_Your goal_: Say nothing but the number of lines below in which the string "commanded" appears.

_Recorded data_:
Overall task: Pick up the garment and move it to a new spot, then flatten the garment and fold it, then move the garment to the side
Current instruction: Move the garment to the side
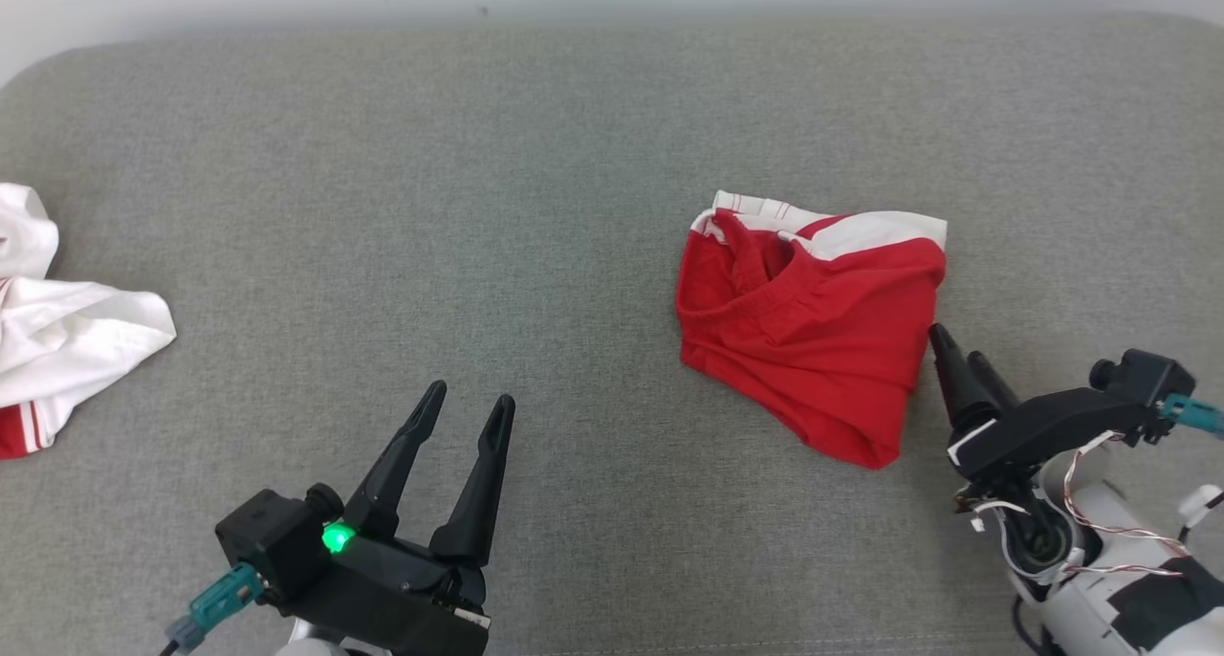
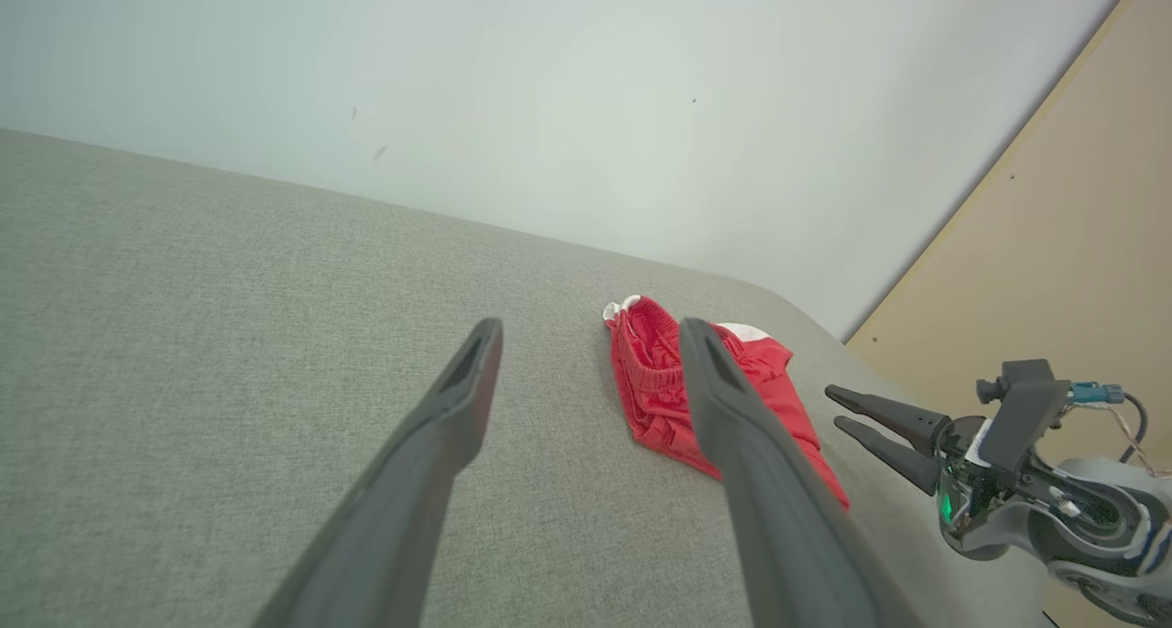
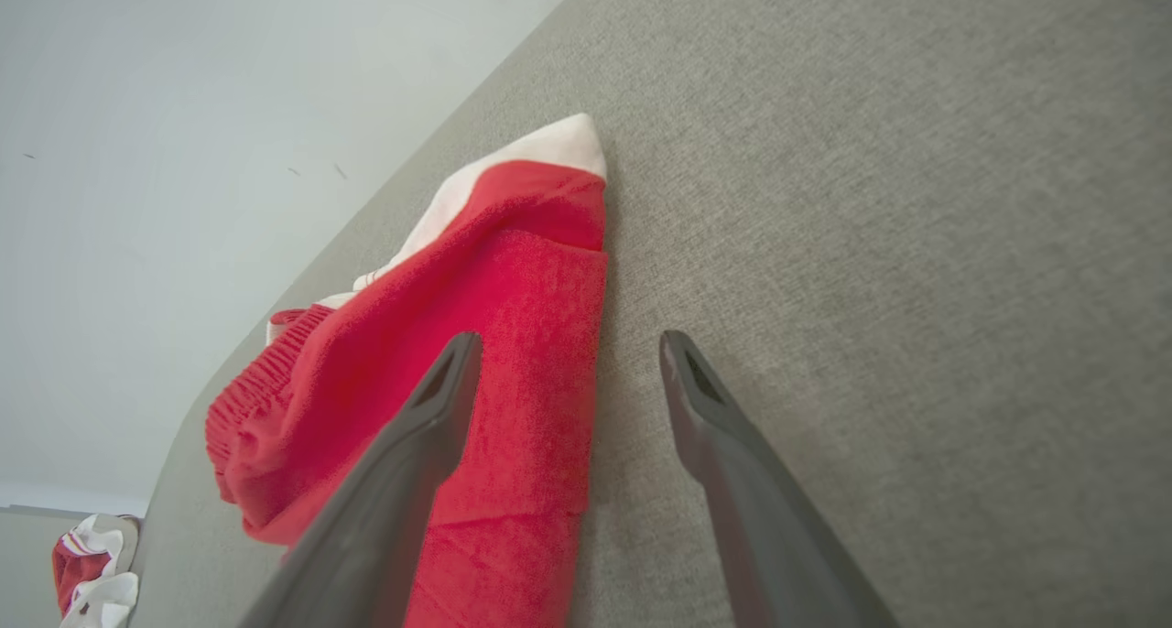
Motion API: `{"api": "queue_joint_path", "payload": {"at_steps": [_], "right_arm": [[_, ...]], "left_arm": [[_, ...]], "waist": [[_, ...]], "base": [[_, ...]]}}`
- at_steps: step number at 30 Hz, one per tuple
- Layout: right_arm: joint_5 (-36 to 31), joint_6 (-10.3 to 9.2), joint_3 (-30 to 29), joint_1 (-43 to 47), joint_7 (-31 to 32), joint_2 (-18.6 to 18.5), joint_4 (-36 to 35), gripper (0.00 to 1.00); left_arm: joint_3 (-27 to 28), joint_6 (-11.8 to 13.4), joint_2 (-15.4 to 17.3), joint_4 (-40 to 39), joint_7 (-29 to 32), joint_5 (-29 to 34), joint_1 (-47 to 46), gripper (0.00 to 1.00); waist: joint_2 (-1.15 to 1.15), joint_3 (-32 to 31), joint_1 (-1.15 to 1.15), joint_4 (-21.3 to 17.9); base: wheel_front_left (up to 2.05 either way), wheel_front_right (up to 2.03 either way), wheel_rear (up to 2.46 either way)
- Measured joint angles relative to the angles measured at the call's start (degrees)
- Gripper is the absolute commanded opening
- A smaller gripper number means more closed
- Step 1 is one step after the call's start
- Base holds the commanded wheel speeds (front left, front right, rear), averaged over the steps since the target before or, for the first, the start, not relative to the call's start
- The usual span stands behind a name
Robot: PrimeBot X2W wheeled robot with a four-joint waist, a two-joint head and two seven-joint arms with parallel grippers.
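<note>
No legible text, label or number anywhere.

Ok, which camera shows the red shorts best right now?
Head view: the whole red shorts lie unobstructed, waistband clear. Left wrist view: small, partly behind a finger of the left gripper. Right wrist view: one edge close up, cropped, overlapped by the right gripper.
</note>
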Motion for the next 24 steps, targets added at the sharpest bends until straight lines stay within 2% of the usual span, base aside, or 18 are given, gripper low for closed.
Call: {"api": "queue_joint_path", "payload": {"at_steps": [6,14,24], "right_arm": [[2.3,1.19,-0.3,-0.8,2.3,3.4,3.1,1.0],[4.4,1.79,-1.4,-2.5,3.9,4.2,7.4,1.0],[7.0,3.8,-2.7,-4.4,5.1,6.1,10.9,1.0]], "left_arm": [[0.2,-0.4,0.1,0.6,0.0,0.0,-0.5,1.0],[0.4,-0.5,0.0,0.9,0.0,0.8,-0.5,1.0],[0.3,-0.9,-0.1,1.1,0.0,1.1,-0.5,1.0]], "waist": [[0.0,0.7,0.0,0.9],[0.0,0.6,0.0,1.4],[0.0,0.6,0.0,1.9]], "base": [[0.0,0.0,0.0],[0.0,0.0,0.0],[0.0,0.0,0.0]]}}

_Answer to this exercise_: 2